Run an @agent()-decorated instance through the agentic loop.

Returns once the loop terminates (end of turn, max turns, budget exceeded, or delegation).

Parameters:

NameTypeDescription
agentAnyA resolved @agent()-decorated class instance (from the DI container) or the class itself (auto-resolved when a container is set).
messagestrThe initial user message to seed the conversation.
conversation_idstr | NoneOptional conversation session identifier. When provided, initial history is loaded from the effective conversation store.
metadatadict[str, Any] | NoneAdditional key-value metadata injected into AgentContext.
requestAny | NoneOriginating HTTP request, if any.
execution_contextAny | NoneThe lauren ExecutionContext (route metadata, handler class/func, authenticated user via request.state) when invoked from a route handler.
run_idstr | NoneOptional explicit run identifier. A random hex string is generated when None.
conversation_storeAny | NonePer-request override of the agent's conversation store. Wins over meta.conversation_store.
memoryAny | NonePer-request override of the agent's memory instance. Wins over meta.memory. When neither is supplied, a fresh ShortTermMemory is constructed for this turn.
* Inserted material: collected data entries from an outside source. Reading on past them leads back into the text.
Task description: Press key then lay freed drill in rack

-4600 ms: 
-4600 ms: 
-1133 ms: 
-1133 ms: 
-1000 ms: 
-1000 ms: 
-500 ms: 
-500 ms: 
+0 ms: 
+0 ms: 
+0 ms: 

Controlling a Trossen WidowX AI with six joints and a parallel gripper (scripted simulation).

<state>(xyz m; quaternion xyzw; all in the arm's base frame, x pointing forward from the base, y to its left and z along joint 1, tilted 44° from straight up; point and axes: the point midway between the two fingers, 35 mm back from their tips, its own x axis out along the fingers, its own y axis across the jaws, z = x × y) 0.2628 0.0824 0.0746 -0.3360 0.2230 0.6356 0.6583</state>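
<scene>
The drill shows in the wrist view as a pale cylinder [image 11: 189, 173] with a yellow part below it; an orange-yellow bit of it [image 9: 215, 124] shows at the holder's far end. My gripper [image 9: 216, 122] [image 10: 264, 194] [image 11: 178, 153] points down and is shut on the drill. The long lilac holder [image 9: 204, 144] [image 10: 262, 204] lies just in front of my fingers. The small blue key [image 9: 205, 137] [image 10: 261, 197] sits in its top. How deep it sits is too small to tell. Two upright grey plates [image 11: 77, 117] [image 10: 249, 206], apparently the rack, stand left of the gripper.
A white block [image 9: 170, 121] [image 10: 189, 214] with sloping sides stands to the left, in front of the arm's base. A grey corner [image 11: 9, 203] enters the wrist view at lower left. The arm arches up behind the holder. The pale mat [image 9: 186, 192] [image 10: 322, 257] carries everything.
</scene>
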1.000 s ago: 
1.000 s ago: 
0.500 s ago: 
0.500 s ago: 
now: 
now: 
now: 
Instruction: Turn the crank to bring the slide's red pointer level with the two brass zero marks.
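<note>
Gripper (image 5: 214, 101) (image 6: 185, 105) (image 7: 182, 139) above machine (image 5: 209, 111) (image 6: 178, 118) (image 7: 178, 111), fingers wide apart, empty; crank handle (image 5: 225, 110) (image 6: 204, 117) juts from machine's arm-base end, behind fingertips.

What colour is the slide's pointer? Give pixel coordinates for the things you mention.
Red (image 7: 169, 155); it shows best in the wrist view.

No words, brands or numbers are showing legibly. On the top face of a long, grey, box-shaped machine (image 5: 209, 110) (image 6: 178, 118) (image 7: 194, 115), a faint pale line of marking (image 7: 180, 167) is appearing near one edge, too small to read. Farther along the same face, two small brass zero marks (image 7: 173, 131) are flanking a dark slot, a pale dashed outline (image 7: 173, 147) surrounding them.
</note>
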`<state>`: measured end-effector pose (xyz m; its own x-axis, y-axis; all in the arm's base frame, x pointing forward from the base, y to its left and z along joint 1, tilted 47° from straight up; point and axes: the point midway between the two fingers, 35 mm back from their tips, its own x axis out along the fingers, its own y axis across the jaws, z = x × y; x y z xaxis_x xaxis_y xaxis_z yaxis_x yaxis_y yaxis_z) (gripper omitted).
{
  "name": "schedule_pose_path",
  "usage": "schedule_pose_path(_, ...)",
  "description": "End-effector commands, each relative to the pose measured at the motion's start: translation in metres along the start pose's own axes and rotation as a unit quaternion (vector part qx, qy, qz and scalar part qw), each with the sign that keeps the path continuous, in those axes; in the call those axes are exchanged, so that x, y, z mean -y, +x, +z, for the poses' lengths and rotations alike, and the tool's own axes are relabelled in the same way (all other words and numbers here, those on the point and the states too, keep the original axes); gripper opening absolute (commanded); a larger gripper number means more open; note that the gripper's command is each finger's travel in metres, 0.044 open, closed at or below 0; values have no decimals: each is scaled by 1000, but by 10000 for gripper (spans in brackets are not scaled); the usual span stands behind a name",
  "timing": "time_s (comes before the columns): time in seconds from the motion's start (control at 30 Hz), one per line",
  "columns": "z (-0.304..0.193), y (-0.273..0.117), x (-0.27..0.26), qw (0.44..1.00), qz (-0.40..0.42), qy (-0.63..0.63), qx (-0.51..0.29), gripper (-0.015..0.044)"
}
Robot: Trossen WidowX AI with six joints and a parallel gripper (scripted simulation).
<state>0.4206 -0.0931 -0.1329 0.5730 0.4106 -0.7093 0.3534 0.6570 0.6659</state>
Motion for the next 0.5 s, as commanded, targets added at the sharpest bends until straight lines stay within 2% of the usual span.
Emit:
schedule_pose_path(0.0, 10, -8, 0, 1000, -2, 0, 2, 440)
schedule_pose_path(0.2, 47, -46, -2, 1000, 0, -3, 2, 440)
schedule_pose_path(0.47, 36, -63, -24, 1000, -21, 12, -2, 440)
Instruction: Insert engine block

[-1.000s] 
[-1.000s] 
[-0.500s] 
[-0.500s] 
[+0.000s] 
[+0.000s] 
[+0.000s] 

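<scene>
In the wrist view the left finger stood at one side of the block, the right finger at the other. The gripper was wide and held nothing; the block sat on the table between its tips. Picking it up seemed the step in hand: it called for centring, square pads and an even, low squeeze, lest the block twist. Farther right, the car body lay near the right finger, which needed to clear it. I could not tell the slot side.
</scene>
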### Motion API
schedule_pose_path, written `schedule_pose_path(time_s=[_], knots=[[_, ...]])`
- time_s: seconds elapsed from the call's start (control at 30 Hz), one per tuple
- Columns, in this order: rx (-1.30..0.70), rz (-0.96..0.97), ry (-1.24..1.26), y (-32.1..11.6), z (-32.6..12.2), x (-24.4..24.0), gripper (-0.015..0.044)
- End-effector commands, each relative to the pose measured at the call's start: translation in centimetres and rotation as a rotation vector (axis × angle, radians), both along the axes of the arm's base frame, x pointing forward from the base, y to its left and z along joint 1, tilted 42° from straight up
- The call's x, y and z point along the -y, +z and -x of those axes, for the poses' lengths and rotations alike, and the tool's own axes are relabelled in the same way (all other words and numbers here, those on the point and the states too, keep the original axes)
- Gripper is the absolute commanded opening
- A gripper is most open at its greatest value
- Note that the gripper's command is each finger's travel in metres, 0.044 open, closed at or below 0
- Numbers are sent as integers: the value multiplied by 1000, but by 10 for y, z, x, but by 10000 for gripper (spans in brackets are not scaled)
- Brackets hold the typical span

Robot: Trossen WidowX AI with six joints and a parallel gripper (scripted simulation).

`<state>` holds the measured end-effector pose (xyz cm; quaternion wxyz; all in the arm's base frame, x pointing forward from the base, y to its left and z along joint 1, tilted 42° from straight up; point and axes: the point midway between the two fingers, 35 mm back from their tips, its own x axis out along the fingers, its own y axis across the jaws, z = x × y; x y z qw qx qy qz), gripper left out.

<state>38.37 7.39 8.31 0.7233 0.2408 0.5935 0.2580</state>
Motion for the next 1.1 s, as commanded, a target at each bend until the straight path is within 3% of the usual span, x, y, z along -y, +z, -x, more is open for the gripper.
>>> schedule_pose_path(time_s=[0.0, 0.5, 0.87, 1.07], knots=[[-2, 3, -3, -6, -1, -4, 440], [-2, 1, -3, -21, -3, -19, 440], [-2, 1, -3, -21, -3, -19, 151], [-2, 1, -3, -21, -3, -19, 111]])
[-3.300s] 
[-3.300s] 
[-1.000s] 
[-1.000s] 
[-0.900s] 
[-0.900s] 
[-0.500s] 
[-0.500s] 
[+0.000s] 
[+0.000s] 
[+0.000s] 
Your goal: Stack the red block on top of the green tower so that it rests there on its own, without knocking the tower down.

Returns: AgentResponse — The aggregated result of the agentic run.

Raises:

ExceptionDescription
AgentConfigErrorWhen agent is not decorated with @agent().
AgentMaxTurnsErrorWhen the max_turns limit is reached and tool_error_policy is "raise".
AgentBudgetExceededErrorWhen the cost / token budget is crossed mid-run.

AgentRunnerBase.run_stream

python
def run_stream(self, agent: Any, message: str, conversation_id: str | None = None, metadata: dict[str, Any] | None = None, request: Any | None = None, execution_context: Any | None = None, run_id: str | None = None, conversation_store: Any | None = None, memory: Any | None = None) -> AsyncIterator[CompletionChunk]

Run an agent with streaming output.

Yields CompletionChunk items as they arrive from the transport. Tool calls are executed silently between turns (their results are not yielded to the caller).

Functionally at parity with run() — fires the same lifecycle hooks (on_start / on_turn_complete / on_finish), emits the same signals (ModelCallStarted, ModelCallComplete, AgentTurnComplete, ToolCall*, AgentRunComplete), enforces max_cost_usd, and loads / saves conversation history through the agent's meta.conversation_store (with per-request override).

Usage:

python
async for chunk in await runner.run_stream(agent, "Hello"):
    print(chunk.delta, end="", flush=True)

Parameters:

NameTypeDescription
agentAnyA resolved @agent()-decorated instance.
messagestrThe initial user message.
conversation_idstr | NoneOptional conversation session identifier.
metadatadict[str, Any] | NoneAdditional key-value metadata for the context.
requestAny | NoneOriginating HTTP request, if any.
execution_contextAny | NoneThe lauren ExecutionContext (route metadata, handler class/func, authenticated user via request.state) when invoked from a route handler. Threaded into ToolContext.execution_context for every tool call.
run_idstr | NoneOptional explicit run identifier.
conversation_storeAny | NonePer-request override of the agent's conversation store. Wins over meta.conversation_store.
memoryAny | NonePer-request override of the agent's memory instance. Wins over meta.memory.

Returns: AsyncIterator[CompletionChunk] — An async iterator of completion chunks.

AgentRunnerBase.approve_tool

python
def approve_tool(self, agent_run_id: str, tool_use_id: str) -> None

Approve a pending HITL tool call.

Parameters:

NameTypeDescription
agent_run_idstrThe run identifier returned by run().
tool_use_idstrThe provider-assigned tool call identifier to approve.

AgentRunnerBase.reject_tool

python
def reject_tool(self, agent_run_id: str, tool_use_id: str, reason: str = '') -> None

Reject a pending HITL tool call.

Parameters:

NameTypeDescription
agent_run_idstrThe run identifier.
tool_use_idstrThe tool call identifier to reject.
reasonstrOptional human-readable rejection reason.